Exercise goal: Each line of the data should be transcribed exactly as given.

Available data:
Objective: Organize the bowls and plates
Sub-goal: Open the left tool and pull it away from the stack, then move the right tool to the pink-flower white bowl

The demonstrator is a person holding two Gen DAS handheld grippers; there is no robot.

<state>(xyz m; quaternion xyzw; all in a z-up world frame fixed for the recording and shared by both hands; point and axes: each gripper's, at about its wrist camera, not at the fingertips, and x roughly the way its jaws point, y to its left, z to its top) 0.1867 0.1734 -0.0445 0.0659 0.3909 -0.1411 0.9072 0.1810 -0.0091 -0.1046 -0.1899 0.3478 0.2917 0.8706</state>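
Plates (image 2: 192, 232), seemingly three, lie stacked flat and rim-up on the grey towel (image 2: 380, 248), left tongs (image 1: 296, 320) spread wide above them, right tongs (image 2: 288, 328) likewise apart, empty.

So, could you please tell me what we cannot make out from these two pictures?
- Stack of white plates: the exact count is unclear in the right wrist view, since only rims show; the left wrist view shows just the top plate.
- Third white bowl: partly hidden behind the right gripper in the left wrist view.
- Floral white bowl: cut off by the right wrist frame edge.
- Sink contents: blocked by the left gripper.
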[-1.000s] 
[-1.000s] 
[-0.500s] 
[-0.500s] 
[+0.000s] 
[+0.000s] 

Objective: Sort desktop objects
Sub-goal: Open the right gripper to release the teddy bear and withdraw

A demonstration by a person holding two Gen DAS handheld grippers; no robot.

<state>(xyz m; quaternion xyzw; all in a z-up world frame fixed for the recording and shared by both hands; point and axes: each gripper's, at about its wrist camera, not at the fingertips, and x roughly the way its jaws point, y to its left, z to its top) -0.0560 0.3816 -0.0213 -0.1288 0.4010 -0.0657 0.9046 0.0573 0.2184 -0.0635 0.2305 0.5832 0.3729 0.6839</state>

Problem solution:
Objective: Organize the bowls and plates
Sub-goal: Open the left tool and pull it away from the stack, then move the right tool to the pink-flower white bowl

The demonstrator is a person holding two Gen DAS handheld grippers; there is no robot.

<state>(xyz m; quaternion xyzw; all in a z-up world frame fixed for the recording and shared by both hands; point and axes: each gripper's, at about its wrist camera, not at the fingertips, and x roughly the way its jaws point, y to its left, z to its top) 0.1867 0.1734 -0.0445 0.0659 0.3909 -0.1411 0.9072 0.1810 -0.0091 -0.1046 -0.1899 0.3478 0.2917 0.8706</state>
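Plates (image 2: 192, 232), seemingly three, lie stacked flat and rim-up on the grey towel (image 2: 380, 248), left tongs (image 1: 296, 320) spread wide above them, right tongs (image 2: 288, 328) likewise apart, empty.

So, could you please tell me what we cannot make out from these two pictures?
- Stack of white plates: the exact count is unclear in the right wrist view, since only rims show; the left wrist view shows just the top plate.
- Third white bowl: partly hidden behind the right gripper in the left wrist view.
- Floral white bowl: cut off by the right wrist frame edge.
- Sink contents: blocked by the left gripper.
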[-1.000s] 
[-1.000s] 
[-0.500s] 
[-0.500s] 
[+0.000s] 
[+0.000s] 

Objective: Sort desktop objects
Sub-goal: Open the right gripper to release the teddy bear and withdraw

A demonstration by a person holding two Gen DAS handheld grippers; no robot.

<state>(xyz m; quaternion xyzw; all in a z-up world frame fixed for the recording and shared by both hands; point and axes: each gripper's, at about its wrist camera, not at the fingertips, and x roughly the way its jaws point, y to its left, z to its top) -0.0560 0.3816 -0.0213 -0.1288 0.4010 -0.0657 0.9046 0.0573 0.2184 -0.0635 0.2305 0.5832 0.3729 0.6839</state>

The answer is complete, and the exercise is done.